What is expected: Two lines mark the range in the entries below: the one holding "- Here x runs" and the one holding "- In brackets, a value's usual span". Set down those two and all lines between them, exactly.

****************************************

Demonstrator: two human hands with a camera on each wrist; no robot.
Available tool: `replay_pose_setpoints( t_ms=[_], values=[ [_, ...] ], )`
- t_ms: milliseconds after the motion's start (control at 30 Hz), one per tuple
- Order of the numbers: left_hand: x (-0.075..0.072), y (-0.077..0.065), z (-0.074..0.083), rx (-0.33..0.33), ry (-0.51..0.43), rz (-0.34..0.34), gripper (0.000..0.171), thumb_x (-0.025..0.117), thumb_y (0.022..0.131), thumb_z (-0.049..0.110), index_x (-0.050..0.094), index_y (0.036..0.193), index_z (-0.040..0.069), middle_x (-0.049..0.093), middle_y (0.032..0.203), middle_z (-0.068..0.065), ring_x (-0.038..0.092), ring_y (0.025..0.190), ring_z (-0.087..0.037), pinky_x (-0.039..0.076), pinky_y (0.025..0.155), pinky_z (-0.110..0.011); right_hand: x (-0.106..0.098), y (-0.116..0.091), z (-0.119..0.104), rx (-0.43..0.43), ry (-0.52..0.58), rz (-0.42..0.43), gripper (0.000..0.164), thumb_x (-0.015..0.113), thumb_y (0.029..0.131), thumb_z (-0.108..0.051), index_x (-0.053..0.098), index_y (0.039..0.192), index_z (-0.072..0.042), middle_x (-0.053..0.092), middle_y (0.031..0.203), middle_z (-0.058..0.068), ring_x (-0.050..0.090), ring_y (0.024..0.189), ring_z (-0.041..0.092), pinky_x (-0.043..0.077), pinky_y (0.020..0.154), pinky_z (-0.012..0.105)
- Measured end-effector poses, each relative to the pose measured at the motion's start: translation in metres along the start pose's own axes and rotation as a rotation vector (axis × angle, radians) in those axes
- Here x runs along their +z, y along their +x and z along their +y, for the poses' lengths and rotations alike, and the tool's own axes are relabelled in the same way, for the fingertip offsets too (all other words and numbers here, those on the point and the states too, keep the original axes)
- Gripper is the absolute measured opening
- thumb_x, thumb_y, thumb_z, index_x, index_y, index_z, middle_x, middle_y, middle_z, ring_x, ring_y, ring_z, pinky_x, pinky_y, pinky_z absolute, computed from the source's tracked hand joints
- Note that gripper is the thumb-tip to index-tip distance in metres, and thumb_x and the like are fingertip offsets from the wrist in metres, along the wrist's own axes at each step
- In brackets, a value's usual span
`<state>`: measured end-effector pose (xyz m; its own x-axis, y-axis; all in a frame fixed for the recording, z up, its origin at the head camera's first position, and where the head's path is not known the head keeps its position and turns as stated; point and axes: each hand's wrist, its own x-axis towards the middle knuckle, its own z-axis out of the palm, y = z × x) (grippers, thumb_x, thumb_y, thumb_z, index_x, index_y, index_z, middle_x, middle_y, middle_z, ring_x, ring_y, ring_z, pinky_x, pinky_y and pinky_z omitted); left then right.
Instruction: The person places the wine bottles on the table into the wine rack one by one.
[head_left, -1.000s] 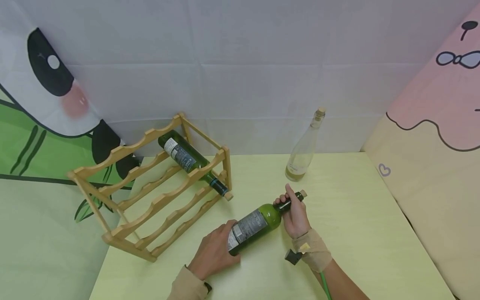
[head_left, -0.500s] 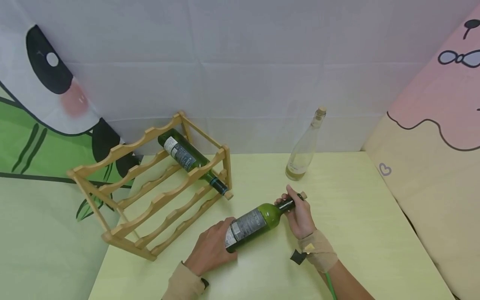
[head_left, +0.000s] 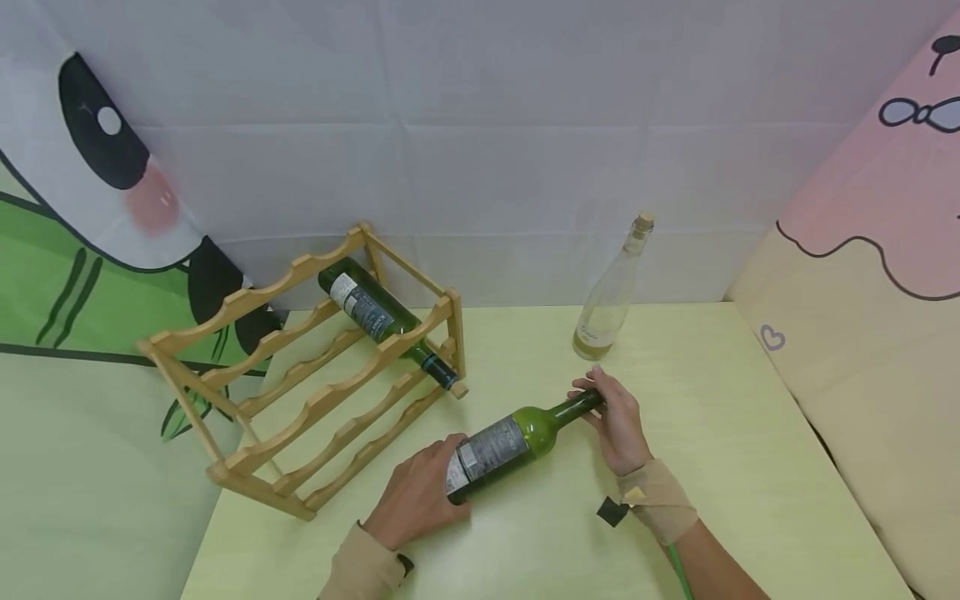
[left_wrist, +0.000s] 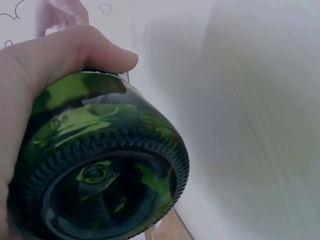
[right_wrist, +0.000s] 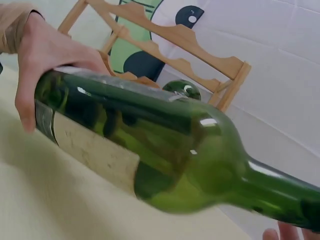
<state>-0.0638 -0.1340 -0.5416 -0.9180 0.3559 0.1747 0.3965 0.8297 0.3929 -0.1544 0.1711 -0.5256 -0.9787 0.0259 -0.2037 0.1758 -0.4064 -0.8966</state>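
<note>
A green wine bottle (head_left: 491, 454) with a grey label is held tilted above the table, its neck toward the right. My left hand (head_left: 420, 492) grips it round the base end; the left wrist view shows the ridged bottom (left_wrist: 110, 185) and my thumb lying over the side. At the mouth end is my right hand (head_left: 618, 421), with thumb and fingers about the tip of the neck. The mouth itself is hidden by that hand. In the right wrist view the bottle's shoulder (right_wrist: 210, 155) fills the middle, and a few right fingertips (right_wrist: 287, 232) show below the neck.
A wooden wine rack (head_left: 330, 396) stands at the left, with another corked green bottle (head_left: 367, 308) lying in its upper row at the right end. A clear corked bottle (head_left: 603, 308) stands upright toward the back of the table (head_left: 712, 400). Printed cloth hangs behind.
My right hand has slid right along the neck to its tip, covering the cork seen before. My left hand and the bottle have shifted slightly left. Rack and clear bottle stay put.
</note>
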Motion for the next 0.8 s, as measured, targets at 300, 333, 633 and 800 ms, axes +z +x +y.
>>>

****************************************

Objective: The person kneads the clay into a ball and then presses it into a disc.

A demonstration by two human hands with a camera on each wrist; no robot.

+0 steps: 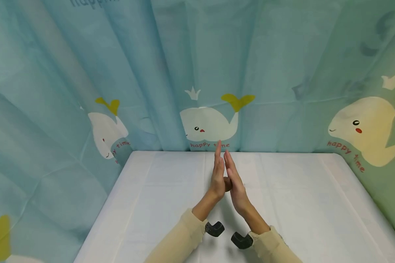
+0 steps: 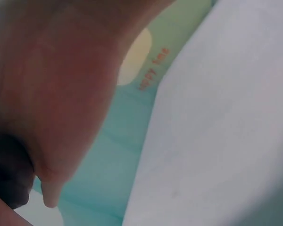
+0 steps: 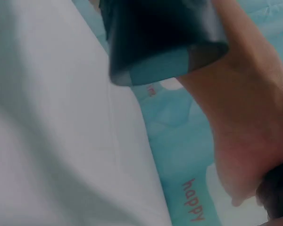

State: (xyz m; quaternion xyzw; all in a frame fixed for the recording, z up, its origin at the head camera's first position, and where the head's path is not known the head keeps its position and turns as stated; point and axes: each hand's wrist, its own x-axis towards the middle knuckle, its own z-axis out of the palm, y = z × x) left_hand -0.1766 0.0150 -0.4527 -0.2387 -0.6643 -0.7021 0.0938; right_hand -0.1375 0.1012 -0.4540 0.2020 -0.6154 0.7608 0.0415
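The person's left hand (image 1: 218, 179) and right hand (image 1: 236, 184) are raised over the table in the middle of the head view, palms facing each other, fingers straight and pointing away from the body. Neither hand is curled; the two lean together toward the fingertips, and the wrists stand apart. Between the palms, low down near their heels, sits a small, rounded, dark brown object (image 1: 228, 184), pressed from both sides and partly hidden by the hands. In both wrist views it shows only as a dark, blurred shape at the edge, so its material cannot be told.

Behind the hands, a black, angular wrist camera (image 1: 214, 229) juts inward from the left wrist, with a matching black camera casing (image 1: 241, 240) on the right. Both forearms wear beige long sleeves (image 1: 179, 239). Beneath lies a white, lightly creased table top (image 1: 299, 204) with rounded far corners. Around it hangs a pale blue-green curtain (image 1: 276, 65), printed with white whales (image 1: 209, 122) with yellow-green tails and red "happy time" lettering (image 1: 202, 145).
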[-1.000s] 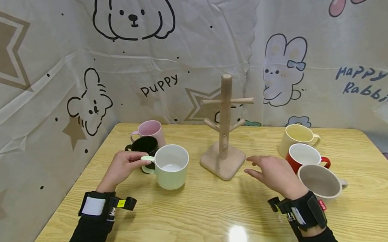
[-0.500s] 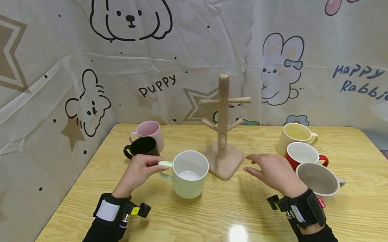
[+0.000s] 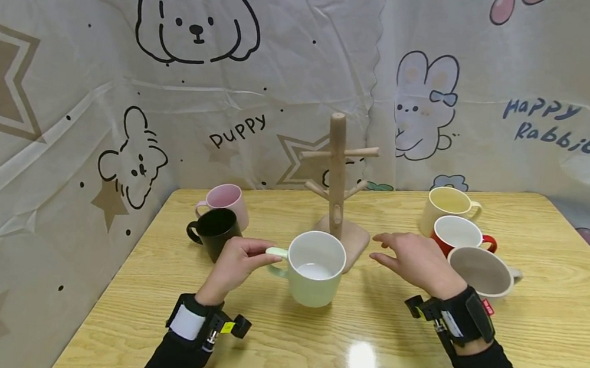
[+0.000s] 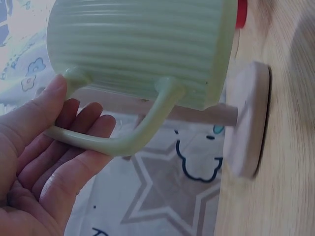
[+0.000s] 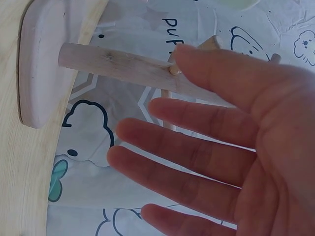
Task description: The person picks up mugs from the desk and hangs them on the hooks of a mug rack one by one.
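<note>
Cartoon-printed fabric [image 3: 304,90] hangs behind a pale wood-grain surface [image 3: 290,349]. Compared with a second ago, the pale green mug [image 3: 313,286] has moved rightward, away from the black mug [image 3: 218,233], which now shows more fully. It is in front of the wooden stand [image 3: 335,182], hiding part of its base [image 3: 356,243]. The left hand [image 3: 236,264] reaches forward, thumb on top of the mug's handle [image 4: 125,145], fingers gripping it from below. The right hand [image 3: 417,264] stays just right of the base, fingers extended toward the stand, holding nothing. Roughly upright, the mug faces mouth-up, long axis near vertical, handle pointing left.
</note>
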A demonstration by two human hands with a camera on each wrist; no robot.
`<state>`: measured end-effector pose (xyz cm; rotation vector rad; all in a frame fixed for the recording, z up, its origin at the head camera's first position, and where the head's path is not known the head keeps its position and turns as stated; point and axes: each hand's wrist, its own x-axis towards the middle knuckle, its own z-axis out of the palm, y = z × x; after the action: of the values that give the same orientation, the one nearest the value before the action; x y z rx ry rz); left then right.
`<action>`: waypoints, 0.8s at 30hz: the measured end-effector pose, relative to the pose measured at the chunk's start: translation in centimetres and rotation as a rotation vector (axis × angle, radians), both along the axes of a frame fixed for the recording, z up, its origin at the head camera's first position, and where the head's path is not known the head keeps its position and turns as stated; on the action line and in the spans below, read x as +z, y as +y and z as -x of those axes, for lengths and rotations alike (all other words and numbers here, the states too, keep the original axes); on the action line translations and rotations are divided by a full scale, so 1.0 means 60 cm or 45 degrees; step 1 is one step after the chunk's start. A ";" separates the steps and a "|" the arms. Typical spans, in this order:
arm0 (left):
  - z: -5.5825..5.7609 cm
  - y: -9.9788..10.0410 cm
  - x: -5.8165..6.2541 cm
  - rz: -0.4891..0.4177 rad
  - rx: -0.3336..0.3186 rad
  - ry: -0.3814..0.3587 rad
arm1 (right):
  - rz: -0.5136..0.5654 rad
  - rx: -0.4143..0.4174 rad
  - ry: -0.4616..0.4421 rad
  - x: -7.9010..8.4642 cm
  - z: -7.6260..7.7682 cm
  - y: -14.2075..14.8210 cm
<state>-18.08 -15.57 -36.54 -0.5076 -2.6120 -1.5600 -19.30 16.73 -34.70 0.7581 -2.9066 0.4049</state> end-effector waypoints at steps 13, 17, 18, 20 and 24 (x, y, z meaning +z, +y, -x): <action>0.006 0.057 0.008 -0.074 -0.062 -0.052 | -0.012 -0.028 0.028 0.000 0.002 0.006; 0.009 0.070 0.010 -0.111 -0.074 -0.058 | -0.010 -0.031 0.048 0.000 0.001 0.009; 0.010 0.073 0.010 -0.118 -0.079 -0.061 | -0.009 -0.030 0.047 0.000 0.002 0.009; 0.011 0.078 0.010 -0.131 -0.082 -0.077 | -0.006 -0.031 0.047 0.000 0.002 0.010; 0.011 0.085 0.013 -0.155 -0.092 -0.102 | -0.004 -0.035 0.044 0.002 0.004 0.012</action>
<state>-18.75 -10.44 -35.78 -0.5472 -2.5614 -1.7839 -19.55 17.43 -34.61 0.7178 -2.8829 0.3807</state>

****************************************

Reply:
- Here x runs along their +z, y along their +x and z along their +y, for the poses' lengths and rotations alike, and the tool's own axes are relabelled in the same way, for the fingertip offsets too (all other words and numbers here, those on the point and the states too, keep the original axes)
- Gripper is the absolute measured opening
- thumb_x, thumb_y, thumb_z, index_x, index_y, index_z, middle_x, middle_y, middle_z, ring_x, ring_y, ring_z, pinky_x, pinky_y, pinky_z absolute, computed from the source's tracked hand joints
- Note that gripper is the thumb-tip to index-tip distance in metres, and thumb_x and the like are fingertip offsets from the wrist in metres, along the wrist's own axes at each step
- In brackets, a value's usual span

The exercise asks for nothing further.